WHAT YOU WILL DO => What lines of the data below include the word "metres"? Report them by copying each.

SUPPLIED INFORMATION =>
►
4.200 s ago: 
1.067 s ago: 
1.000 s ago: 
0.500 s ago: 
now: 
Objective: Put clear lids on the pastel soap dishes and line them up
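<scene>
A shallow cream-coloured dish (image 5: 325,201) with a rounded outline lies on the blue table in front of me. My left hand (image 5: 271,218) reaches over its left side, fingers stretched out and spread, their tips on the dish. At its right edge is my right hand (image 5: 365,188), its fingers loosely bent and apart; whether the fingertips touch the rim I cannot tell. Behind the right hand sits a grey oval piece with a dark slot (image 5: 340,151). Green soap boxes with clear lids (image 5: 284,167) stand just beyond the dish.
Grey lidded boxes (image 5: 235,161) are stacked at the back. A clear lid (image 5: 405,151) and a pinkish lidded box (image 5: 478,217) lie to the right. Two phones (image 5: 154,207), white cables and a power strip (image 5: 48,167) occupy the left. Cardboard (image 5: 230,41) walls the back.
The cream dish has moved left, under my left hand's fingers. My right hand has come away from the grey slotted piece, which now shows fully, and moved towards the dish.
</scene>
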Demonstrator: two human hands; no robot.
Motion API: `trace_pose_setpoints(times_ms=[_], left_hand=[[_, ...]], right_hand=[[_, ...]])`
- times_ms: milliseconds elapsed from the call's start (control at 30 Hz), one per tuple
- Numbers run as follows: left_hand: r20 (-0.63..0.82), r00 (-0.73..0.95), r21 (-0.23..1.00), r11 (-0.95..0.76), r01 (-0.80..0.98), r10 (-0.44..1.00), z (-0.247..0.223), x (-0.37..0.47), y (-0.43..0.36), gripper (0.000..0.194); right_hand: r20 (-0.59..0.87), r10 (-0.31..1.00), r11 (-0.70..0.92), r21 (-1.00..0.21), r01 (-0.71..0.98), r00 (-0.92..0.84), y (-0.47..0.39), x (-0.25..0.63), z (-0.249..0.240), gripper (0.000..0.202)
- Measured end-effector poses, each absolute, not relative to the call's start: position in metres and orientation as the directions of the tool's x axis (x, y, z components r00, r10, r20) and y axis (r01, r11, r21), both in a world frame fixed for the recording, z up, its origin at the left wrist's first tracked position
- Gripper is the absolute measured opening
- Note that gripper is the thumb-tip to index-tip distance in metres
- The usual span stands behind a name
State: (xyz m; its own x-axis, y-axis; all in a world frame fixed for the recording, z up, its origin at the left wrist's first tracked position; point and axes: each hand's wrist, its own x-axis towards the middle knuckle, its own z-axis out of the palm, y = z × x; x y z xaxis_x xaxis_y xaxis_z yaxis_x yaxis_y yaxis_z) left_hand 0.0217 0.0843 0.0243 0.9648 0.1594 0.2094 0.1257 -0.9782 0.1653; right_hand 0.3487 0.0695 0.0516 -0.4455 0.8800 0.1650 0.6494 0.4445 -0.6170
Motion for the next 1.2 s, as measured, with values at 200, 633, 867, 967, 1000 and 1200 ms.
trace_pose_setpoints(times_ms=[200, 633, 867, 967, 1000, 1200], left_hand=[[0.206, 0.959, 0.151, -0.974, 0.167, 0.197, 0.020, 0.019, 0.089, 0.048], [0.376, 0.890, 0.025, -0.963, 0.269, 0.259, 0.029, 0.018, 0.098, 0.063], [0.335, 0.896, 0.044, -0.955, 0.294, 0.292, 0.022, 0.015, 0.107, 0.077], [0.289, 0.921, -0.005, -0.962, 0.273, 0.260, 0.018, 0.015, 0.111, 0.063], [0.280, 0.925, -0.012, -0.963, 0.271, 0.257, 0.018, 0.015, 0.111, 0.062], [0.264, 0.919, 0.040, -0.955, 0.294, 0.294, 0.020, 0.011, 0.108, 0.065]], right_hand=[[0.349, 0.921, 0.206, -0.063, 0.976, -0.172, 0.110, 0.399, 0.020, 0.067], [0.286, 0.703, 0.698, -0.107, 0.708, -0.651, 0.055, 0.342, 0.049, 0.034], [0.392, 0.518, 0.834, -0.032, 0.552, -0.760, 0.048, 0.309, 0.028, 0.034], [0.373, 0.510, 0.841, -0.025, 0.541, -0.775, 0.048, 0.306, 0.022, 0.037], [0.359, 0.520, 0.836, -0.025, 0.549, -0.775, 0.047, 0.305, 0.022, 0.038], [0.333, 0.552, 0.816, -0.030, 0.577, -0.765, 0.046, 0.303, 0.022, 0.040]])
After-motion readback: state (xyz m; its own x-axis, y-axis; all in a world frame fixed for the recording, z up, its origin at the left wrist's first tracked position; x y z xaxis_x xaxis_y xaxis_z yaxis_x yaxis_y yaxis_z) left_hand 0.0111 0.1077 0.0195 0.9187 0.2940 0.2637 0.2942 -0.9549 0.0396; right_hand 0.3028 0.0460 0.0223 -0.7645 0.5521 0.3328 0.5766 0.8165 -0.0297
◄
RESULT =>
- Measured end-effector poses, each absolute, not relative to the call's start: position in metres and orientation as the directions of the tool's x axis (x, y, z components r00, r10, r20) and y axis (r01, r11, r21), both in a world frame fixed for the recording, z up, its origin at the left wrist's first tracked position
- Note that gripper is the thumb-tip to index-tip distance in metres

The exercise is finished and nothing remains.